Required action | Go to the line containing "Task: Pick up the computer" in the records below and print it and every following line exactly, on through the line containing "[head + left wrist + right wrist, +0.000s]", then stop.

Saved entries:
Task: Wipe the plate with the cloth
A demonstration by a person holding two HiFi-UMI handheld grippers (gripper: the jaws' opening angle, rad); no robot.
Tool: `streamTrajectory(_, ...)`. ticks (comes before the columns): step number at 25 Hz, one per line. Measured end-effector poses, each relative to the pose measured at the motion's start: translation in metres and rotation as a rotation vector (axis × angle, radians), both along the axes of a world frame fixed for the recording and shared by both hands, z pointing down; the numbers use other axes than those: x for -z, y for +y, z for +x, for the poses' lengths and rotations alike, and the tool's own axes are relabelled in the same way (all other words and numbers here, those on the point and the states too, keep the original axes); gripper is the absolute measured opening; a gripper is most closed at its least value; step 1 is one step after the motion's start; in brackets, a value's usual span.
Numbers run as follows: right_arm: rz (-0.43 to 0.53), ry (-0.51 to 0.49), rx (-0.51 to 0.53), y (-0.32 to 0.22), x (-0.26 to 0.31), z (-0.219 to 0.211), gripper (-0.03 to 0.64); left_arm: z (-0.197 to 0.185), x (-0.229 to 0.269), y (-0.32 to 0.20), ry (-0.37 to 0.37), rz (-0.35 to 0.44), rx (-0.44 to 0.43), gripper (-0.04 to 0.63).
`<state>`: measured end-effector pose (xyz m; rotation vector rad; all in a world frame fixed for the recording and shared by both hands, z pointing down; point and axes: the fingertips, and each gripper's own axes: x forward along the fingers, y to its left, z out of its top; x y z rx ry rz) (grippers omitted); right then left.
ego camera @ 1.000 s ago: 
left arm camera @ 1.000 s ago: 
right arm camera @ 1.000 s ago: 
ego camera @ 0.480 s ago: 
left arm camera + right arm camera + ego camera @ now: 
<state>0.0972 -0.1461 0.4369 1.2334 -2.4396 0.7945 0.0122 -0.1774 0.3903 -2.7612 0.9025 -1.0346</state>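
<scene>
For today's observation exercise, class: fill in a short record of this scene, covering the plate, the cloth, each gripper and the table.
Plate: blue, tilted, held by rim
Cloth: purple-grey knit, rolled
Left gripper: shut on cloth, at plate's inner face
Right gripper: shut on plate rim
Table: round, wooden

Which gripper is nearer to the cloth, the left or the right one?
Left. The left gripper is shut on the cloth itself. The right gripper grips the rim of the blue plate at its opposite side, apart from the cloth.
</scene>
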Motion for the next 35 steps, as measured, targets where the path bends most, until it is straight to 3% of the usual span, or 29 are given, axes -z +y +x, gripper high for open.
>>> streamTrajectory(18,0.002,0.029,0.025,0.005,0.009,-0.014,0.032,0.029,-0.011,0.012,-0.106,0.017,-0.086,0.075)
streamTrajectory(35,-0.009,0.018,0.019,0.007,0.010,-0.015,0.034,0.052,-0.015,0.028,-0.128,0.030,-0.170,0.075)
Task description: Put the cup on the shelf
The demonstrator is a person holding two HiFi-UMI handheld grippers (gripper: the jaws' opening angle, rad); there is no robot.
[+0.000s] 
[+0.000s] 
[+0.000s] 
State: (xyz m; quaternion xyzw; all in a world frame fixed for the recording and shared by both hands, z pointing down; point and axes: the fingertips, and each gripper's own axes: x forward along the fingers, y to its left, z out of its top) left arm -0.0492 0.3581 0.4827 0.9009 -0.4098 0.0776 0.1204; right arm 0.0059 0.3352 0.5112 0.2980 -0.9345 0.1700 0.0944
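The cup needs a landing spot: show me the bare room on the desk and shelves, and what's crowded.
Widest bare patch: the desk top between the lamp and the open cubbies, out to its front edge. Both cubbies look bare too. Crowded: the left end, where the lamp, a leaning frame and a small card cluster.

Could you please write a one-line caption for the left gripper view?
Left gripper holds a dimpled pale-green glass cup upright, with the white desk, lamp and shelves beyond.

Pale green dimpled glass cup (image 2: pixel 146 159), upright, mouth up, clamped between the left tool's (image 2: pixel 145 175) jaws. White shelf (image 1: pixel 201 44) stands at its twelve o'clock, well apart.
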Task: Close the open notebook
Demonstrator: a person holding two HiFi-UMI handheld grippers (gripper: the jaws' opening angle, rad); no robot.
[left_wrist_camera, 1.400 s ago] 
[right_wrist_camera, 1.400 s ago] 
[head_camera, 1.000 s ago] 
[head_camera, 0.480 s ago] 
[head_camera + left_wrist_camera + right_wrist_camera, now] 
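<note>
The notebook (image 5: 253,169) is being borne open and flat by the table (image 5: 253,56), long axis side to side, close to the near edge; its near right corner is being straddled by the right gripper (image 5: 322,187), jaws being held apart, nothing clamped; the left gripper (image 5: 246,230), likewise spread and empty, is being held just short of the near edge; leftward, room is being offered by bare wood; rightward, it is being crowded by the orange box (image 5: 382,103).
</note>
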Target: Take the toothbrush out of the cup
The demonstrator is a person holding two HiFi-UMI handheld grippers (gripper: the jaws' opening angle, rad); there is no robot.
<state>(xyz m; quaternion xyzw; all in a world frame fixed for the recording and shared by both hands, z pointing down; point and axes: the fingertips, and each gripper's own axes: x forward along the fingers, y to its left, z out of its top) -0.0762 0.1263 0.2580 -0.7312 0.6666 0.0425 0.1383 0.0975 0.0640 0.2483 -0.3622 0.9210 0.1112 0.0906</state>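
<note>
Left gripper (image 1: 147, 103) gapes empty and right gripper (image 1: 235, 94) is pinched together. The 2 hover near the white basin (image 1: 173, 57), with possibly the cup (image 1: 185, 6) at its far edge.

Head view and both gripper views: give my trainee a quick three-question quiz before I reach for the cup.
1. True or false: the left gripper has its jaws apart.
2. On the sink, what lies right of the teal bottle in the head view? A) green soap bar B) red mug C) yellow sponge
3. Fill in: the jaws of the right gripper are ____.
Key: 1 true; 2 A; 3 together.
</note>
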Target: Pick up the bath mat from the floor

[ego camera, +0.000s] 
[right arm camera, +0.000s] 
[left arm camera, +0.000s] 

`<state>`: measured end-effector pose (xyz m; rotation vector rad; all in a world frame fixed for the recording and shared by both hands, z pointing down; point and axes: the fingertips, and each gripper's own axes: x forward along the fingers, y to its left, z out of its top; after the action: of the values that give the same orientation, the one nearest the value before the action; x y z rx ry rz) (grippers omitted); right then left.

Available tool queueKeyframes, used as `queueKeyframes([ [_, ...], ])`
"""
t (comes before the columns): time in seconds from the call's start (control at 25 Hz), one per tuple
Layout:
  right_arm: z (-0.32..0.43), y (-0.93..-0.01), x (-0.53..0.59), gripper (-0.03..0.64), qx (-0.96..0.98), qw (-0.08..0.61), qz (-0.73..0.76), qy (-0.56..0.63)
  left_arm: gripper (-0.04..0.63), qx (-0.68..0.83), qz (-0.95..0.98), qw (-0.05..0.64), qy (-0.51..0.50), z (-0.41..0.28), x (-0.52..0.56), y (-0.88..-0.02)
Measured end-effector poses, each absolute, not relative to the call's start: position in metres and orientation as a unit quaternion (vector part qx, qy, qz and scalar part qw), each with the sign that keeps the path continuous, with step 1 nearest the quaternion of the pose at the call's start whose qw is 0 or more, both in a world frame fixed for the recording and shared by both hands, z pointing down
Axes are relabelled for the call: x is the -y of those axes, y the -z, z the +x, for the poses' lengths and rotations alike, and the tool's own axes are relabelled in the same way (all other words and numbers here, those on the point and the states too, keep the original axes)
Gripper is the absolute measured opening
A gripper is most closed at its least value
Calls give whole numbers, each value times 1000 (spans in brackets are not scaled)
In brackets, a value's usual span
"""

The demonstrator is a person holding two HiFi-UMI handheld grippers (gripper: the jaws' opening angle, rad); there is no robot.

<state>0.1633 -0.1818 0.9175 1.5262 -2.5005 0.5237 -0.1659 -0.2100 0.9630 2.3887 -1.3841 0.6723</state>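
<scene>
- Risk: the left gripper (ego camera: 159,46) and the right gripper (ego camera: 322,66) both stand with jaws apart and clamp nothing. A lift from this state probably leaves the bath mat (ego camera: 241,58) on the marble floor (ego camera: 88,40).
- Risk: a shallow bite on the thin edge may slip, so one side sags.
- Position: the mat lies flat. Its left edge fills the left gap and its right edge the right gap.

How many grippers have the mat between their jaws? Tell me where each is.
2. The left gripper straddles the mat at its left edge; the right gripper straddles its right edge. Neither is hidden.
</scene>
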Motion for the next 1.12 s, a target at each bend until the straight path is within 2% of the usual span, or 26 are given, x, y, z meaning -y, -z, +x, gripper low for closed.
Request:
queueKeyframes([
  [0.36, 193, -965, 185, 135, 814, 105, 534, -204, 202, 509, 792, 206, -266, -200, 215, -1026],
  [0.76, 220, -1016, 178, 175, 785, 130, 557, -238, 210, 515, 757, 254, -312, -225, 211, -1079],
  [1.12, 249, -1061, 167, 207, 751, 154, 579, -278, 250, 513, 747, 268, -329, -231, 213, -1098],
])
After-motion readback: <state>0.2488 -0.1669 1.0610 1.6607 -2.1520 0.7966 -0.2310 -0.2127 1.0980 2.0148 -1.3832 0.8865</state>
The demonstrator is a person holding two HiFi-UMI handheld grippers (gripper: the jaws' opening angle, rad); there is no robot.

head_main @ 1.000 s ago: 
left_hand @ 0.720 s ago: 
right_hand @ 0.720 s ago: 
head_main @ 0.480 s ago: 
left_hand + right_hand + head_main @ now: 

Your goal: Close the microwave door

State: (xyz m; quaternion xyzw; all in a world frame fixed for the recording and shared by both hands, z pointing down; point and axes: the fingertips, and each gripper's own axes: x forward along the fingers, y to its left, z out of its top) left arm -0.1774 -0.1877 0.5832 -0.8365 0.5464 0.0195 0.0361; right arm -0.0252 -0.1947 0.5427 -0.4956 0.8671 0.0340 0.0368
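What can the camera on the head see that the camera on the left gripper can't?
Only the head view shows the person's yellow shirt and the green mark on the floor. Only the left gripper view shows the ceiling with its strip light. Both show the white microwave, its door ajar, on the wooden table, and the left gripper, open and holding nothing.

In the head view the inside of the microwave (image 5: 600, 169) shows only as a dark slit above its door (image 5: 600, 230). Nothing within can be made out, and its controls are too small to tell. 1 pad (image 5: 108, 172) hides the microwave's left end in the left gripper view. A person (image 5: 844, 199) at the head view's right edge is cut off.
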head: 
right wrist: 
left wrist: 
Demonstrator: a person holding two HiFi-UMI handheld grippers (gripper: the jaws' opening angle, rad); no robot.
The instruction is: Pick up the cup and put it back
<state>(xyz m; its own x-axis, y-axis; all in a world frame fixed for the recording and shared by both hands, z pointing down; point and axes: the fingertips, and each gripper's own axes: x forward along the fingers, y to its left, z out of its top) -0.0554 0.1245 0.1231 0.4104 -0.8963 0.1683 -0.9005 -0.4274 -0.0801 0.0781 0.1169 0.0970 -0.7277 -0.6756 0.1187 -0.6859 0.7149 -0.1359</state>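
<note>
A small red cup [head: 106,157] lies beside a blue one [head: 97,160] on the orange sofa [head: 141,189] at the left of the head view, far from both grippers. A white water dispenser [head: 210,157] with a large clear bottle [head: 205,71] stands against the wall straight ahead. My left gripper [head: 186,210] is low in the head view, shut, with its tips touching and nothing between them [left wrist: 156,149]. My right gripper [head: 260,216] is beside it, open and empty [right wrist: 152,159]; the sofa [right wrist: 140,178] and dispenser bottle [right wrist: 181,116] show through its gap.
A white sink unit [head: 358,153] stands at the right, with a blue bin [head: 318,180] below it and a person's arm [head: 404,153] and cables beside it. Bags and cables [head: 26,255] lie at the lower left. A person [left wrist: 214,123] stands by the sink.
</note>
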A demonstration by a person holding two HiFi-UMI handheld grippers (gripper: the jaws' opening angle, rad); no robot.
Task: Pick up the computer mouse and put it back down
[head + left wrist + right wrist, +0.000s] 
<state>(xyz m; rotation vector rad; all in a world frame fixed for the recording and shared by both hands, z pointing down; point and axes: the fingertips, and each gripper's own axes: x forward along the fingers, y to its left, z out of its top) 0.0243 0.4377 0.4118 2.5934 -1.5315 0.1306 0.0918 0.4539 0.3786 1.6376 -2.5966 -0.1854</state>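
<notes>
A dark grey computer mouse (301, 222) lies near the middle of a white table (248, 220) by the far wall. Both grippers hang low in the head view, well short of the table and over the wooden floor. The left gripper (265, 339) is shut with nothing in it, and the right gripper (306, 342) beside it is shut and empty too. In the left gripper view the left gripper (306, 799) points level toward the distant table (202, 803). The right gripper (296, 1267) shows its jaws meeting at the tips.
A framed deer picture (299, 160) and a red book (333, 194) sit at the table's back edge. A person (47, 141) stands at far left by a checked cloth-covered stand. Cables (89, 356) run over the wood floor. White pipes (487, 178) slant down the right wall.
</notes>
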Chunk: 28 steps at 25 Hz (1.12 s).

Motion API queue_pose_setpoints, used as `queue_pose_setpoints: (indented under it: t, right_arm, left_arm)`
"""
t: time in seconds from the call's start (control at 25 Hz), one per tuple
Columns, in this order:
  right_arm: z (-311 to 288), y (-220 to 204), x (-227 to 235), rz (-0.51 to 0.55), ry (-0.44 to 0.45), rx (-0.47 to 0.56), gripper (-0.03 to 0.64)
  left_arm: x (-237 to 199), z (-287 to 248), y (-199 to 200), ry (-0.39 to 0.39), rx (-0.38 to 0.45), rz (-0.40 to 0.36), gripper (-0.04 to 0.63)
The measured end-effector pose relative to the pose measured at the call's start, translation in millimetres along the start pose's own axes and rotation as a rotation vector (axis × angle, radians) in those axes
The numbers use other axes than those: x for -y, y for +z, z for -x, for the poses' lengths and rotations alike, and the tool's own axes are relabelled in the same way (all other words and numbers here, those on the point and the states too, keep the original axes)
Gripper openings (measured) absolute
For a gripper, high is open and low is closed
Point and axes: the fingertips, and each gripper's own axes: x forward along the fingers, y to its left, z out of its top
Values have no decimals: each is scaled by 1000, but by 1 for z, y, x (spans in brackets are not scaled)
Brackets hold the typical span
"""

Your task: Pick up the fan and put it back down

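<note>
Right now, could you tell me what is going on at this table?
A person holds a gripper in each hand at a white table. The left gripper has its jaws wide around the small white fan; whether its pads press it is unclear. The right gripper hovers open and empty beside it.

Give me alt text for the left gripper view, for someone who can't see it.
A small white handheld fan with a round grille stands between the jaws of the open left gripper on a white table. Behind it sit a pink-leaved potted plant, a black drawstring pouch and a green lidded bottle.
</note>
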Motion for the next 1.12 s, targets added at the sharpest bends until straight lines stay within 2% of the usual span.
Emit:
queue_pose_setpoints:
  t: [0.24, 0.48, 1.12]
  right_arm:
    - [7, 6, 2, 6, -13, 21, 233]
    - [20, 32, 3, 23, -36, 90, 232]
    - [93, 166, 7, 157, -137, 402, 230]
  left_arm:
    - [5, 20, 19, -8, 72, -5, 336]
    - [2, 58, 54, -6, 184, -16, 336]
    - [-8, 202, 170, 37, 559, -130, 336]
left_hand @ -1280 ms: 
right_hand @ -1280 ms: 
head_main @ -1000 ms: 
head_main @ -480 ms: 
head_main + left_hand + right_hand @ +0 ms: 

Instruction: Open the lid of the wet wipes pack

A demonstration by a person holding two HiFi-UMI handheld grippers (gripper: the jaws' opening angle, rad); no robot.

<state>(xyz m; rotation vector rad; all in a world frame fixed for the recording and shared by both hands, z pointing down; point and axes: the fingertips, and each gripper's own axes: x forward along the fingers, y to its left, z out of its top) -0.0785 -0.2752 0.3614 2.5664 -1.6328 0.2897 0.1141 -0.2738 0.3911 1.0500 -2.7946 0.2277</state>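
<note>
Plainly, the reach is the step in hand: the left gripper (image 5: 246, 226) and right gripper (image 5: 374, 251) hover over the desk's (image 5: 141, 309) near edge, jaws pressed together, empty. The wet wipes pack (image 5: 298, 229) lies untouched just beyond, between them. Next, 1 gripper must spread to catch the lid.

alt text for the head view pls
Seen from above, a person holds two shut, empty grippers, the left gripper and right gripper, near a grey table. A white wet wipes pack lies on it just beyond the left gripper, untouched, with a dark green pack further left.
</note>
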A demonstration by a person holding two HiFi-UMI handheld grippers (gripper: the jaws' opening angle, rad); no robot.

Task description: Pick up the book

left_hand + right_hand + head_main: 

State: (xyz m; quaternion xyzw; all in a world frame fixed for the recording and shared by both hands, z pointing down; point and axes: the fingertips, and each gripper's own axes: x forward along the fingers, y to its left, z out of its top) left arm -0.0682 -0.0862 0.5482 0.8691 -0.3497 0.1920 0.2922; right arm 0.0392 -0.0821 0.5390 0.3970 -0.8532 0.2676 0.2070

Written solution |
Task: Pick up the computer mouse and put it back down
[head + left wrist + right wrist, +0.000s] 

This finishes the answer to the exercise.